En agradecimiento, el rey judío donó a los romanos trescientos talentos para los juegos circenses. A Herodes le gustaban los ludi , y por aquellos días los eleos proyectaban suspender sus juegos, celebrados desde tiempos muy remotos, y despedir a los helanodices. El monarca no vaciló ni un instante, ofreció ayuda personalmente y donó una gran cantidad de oro que posibilitó mantener la continuidad de los juegos hasta el día de hoy.
Cuando fue inaugurada la ciudad portuaria de Cesarea con la debida pompa, el rey organizó juegos griegos: juegos de competencia deportiva y certámenes de músicos, además de juegos romanos que comprendían carreras de carros, combates de gladiadores y luchas con fieras. Corrió entonces el rumor de que yo, el César de Roma, había pagado la descomunal competencia para que fuese digna de un acontecimiento romano. ¡Tan poca fe merecía la generosidad de Herodes! Dejé que la gente pensara lo que le viniera en gana, pues no necesitaba avergonzarme.
Así era Herodes, el rey de los judíos, que no era judío. Desde su lecho de muerte llegó a juzgar todavía a aquellos insensatos que habían derribado el águila imperial romana a la entrada del templo.
Y aun cuando sentía próximo el fin de sus días, exigió la pena de muerte para aquellos delincuentes judíos y los mandó quemar vivos. Su muerte causó poco dolor, y apenas sus despojos fueron depositados en el sepulcro, sus hijos Arquelao, Antipa y Salomé se marcharon a Roma por distintos caminos, para impugnar ante mí el testamento de su padre. Como si eso no bastara, comparecieron ante mí al mismo tiempo cincuenta judíos para solicitar su liberación del dominio de los reyes.
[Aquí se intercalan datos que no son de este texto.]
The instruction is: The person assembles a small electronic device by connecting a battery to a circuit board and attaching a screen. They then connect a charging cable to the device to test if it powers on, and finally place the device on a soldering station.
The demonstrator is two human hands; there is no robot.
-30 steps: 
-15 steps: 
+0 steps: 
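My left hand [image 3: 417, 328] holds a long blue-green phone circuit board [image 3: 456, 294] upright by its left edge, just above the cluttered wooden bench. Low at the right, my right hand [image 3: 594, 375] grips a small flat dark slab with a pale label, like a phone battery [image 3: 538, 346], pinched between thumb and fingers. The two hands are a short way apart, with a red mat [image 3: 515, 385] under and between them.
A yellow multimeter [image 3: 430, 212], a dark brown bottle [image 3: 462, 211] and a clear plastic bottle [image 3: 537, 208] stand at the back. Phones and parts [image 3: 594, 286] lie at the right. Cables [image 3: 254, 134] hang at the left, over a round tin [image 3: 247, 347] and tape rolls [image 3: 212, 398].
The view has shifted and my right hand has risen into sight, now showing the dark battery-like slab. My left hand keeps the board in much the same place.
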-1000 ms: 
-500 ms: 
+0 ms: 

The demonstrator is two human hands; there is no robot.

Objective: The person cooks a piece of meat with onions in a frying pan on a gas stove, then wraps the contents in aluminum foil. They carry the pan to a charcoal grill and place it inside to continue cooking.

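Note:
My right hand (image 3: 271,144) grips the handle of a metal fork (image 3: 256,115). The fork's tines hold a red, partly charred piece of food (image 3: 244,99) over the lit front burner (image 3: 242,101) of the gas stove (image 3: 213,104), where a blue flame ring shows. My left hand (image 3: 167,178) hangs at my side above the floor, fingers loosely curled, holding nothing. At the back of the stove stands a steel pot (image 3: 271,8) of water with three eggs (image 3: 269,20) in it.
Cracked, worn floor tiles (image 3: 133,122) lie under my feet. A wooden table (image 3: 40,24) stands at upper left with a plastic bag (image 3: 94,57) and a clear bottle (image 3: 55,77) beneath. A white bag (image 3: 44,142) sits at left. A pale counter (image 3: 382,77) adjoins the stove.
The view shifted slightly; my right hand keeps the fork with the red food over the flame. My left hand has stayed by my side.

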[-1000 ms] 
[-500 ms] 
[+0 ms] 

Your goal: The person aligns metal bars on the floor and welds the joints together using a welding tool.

La desunión de este pueblo me indujo a tomar una resolución que todavía se mantiene vigente en nuestros días: di por concluido el reinado. Hoy ya los judíos no tienen reyes.
¿Pero qué sucederá mañana?
En lo que respecta a un dios de los judíos al que llaman Jahvé, me resulta difícil reconocerlo. Medito si el politeísmo es un síntoma de degeneración o si la fe en un solo dios representa una evolución tardía del politeísmo. Mi modesto intelecto no ha encontrado una respuesta y, en consecuencia, para mí, Júpiter sigue siendo tan sagrado como Apolo, por quien tengo especial inclinación. Pregunté a Areo, el sabio, y este me explicó (haciendo alusión a Aristóteles, Platón y Jenófanes) que los más sabios de los griegos se hablan burlado del cielo de los dioses, como lo calificaron Homero y Hesíodo, porque ni el nacimiento y la muerte, ni el adulterio y el engaño son propios de un dios. Y Jenófanes de Colofón que negó toda certeza de saber humano, llegó a la conclusión de que sólo había un dios, distinto a todo aspecto humano, carente de miembros, pero capaz de ver, pensar y oírlo todo sin tener necesidad de moverse de un lado a otro. Nuestros dioses, dice Jenófanes, no son sino exageradas ideas de nosotros mismos. Si las vacas, los caballos o los leones tuvieran aptitudes plásticas, sus dioses se verían como vacas, caballos o leones.